Biome representational in silico karyotyping

Abstract

Metagenomic characterization of complex biomes remains challenging. Here we describe a modification of digital karyotyping-biome representational in silico karyotyping (BRISK)-as a general technique for analyzing a defined representation of all DNA present in a sample. BRISK utilizes a Type IIB DNA restriction enzyme to create a defined representation of 27-mer DNAs in a sample. Massively parallel sequencing of this representation allows for construction of high-resolution karyotypes and identification of multiple species within a biome. Application to normal human tissue demonstrated linear recovery of tags by chromosome. We apply this technique to the biome of the oral mucosa and find that greater than 25% of recovered DNA is nonhuman. DNA from 41 microbial species could be identified from oral mucosa of two subjects. Of recovered nonhuman sequences, fewer than 30% are currently annotated. We characterized seven prevalent unknown sequences by chromosome walking and find these represent novel microbial sequences including two likely derived from novel phage genomes. Application of BRISK to archival tissue from a nasopharyngeal carcinoma resulted in identification of Epstein-Barr virus infection.

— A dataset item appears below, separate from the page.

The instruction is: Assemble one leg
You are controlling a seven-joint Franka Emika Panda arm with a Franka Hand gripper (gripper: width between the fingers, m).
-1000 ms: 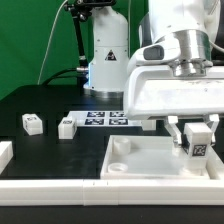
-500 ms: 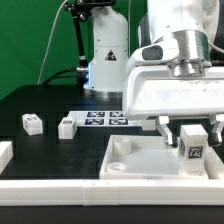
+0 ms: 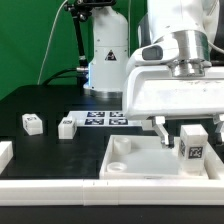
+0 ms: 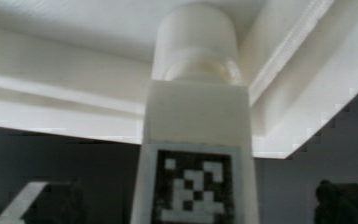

These results suggest that BRISK is a powerful technique for the analysis of complex microbiomes and potentially for pathogen discovery.

Figure 1.

(A) Schematic of BRISK technique. (B) Representative ethidium bromide-stained agarose gel of BRISK products. (Lane 1) 1 kb DNA ladder; (lane 2) 100 bp DNA ladder; (lane 3) PCR amplification of BRISK fragments following ligation of asymmetric adaptors; (lane 4) amplification of unbound material from biotin column; (lane 5) amplification of beads following melt and elution of single-stranded DNA; (lane 6) ampification of material eluted from beads (desired product containing one long and one short adaptor); (lane 7) negative PCR control.

Figure 2.

Schematic of bioinformatic analysis applied to BRISK sequencing results. (ED) Levenstein edit distance.

Figure 3.

Observed vs. expected recovery of sequence tags by chromosome using BRISK from human whole blood sample. (Closed circles) unamplified DNA; (open circles) phi29 amplified DNA.

Figure 4.

Distribution of genomically unknown sequences (GUS) in the oral mucosa of three normal human volunteers. PCR primers were designed for each of eight GUS tags and performed on salivary DNA samples from three individuals (S1–S3). S1 was the individual from whom each GUS was originally identified. (B) is PCR performed on blood-derived DNA from subject 1; (C) is PCR performed on DNA derived from HEK293 cells. (NC) is a no-template DNA negative control. Universal bacterial 16S primers were used as positive control for the presence of bacterial DNA. Melanopsin (OPN4)-specific primers were used as positive control for the presence of human DNA. After sequence extension by vectorette-assisted genome walking, GUS 8 was identified as a human DNA sequence from clone RP11-318L16 on chromosome 1.